Work to be completed
Copy out every line of the data where the word "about" is found.

Provided records
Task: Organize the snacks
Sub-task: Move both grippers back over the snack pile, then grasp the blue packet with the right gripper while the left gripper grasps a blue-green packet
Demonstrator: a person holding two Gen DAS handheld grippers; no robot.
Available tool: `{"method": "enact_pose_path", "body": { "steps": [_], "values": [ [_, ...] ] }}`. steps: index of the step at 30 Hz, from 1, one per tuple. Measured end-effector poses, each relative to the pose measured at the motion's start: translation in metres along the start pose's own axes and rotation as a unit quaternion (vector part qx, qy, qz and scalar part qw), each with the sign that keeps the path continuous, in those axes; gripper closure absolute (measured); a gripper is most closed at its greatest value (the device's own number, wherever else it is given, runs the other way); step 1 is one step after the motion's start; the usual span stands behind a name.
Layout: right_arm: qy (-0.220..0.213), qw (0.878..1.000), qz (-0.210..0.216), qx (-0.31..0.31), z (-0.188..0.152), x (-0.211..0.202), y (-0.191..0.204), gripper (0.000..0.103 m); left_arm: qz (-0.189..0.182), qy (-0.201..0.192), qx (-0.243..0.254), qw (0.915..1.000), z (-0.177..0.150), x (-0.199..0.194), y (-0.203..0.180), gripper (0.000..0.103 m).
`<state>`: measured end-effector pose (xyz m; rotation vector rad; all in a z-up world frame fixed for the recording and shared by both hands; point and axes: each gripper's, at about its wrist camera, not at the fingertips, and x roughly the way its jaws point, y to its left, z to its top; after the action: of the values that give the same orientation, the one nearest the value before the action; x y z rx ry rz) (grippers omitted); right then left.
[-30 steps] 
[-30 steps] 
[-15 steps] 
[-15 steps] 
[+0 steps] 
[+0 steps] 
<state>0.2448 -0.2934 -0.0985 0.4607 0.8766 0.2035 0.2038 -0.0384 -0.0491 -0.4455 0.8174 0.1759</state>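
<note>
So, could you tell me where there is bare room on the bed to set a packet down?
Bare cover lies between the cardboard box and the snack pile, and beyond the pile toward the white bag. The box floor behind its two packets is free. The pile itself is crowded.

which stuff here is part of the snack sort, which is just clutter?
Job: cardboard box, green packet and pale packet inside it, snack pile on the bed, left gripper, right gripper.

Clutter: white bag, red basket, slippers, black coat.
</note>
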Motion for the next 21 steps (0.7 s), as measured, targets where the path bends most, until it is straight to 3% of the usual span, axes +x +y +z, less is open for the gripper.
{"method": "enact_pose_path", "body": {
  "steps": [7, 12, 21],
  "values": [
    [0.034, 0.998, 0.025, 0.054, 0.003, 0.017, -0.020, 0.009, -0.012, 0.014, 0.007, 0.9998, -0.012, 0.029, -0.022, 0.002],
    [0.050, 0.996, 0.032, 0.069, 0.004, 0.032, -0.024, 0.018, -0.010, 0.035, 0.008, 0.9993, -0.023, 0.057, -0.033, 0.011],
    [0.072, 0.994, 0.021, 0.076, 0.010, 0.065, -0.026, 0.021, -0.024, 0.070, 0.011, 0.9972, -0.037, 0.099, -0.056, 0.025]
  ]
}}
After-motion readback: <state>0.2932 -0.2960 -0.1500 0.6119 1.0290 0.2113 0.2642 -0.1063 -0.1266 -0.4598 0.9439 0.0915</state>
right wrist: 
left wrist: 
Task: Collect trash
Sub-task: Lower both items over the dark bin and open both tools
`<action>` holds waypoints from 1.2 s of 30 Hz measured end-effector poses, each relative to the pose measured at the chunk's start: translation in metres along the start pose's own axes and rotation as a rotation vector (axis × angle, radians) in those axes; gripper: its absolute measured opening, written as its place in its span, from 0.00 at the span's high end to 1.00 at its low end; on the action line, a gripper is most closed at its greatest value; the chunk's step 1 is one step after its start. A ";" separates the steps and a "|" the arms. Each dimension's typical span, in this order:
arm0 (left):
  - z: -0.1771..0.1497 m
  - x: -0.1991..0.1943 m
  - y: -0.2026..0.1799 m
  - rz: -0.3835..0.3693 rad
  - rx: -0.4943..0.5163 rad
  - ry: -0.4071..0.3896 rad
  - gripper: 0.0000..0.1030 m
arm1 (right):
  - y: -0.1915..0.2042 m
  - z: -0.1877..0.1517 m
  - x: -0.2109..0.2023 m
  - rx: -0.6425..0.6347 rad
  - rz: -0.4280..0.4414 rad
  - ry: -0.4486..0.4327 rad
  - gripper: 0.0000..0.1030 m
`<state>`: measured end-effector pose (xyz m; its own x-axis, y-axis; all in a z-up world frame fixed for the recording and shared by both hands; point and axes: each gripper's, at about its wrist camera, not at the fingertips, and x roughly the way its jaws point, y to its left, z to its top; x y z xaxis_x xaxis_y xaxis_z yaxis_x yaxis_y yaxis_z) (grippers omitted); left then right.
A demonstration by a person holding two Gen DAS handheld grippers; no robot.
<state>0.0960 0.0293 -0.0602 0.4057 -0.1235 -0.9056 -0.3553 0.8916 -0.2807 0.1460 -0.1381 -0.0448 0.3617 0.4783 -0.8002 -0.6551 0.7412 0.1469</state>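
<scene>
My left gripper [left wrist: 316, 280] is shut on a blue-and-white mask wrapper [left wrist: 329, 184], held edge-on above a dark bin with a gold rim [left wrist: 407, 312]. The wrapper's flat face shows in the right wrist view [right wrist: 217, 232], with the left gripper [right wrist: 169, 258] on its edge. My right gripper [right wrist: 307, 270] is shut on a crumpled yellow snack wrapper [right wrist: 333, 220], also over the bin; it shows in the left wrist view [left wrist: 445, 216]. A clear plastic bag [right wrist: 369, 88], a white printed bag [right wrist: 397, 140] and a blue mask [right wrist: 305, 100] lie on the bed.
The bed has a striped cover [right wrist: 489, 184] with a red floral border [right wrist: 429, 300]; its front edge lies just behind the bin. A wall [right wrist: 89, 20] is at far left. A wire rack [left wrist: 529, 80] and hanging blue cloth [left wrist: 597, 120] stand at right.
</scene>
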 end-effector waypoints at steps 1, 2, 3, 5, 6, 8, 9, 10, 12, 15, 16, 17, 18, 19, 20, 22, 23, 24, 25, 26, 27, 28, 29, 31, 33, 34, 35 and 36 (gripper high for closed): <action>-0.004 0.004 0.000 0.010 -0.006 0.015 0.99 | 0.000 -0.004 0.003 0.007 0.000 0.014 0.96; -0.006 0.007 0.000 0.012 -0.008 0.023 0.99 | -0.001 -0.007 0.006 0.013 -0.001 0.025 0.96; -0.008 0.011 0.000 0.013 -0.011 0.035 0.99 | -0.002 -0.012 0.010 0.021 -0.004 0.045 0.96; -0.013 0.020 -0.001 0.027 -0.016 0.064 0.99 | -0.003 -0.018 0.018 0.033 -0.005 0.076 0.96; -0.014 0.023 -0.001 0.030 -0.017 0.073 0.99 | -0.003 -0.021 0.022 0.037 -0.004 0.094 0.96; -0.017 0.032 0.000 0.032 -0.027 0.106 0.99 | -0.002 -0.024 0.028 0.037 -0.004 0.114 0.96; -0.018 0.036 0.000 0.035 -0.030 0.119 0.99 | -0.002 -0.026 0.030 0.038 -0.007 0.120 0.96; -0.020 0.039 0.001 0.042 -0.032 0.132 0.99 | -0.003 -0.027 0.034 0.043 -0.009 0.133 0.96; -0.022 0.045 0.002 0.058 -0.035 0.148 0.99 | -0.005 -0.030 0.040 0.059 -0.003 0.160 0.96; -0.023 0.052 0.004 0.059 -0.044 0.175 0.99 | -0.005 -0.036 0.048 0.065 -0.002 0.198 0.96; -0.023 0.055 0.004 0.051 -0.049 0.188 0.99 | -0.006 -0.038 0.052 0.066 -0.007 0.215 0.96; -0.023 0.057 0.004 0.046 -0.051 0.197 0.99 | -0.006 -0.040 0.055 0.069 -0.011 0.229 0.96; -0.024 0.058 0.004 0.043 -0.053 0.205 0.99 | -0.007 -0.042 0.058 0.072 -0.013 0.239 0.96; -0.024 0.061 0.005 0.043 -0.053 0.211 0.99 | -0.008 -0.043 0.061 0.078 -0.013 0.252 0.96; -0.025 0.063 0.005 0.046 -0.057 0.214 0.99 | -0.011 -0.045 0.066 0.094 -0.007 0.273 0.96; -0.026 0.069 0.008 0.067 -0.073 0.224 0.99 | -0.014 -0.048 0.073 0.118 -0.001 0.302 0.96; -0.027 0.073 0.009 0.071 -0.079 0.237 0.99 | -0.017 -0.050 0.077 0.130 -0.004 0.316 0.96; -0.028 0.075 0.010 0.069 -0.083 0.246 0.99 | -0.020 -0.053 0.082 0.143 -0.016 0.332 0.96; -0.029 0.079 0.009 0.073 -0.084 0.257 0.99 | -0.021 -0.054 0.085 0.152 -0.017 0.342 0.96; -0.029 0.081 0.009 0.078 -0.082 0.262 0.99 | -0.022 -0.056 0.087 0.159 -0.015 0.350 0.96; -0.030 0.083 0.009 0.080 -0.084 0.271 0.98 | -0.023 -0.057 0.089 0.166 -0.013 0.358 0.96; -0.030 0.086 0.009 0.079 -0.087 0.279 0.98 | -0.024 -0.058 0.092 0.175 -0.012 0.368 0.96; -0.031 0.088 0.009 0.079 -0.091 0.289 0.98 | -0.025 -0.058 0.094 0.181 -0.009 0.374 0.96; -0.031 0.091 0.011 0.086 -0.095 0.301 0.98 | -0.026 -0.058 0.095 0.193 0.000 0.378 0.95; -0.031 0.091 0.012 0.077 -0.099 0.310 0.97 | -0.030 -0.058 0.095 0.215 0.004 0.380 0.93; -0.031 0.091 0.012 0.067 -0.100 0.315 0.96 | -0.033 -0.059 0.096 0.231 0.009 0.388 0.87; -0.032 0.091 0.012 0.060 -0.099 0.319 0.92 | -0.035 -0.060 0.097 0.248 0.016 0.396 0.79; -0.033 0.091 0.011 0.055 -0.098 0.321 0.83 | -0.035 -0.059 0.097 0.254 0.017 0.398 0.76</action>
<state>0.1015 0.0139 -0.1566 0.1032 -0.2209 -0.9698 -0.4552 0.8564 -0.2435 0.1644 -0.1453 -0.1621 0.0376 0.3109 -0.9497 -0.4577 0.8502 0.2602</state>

Result of the task
`<state>`: measured end-effector pose (xyz m; rotation vector rad; all in a z-up world frame fixed for the recording and shared by both hands; point and axes: each gripper's, at about its wrist camera, not at the fingertips, and x roughly the way its jaws point, y to its left, z to its top; after the action: of the values that give the same orientation, the one nearest the value before the action; x y z rx ry rz) (grippers omitted); right then left.
`<state>`: measured end-effector pose (xyz m; its own x-axis, y-axis; all in a z-up world frame fixed for the recording and shared by both hands; point and axes: each gripper's, at about its wrist camera, not at the fingertips, and x roughly the way its jaws point, y to its left, z to its top; x y z xaxis_x xaxis_y xaxis_z yaxis_x yaxis_y yaxis_z) (grippers omitted); left then right.

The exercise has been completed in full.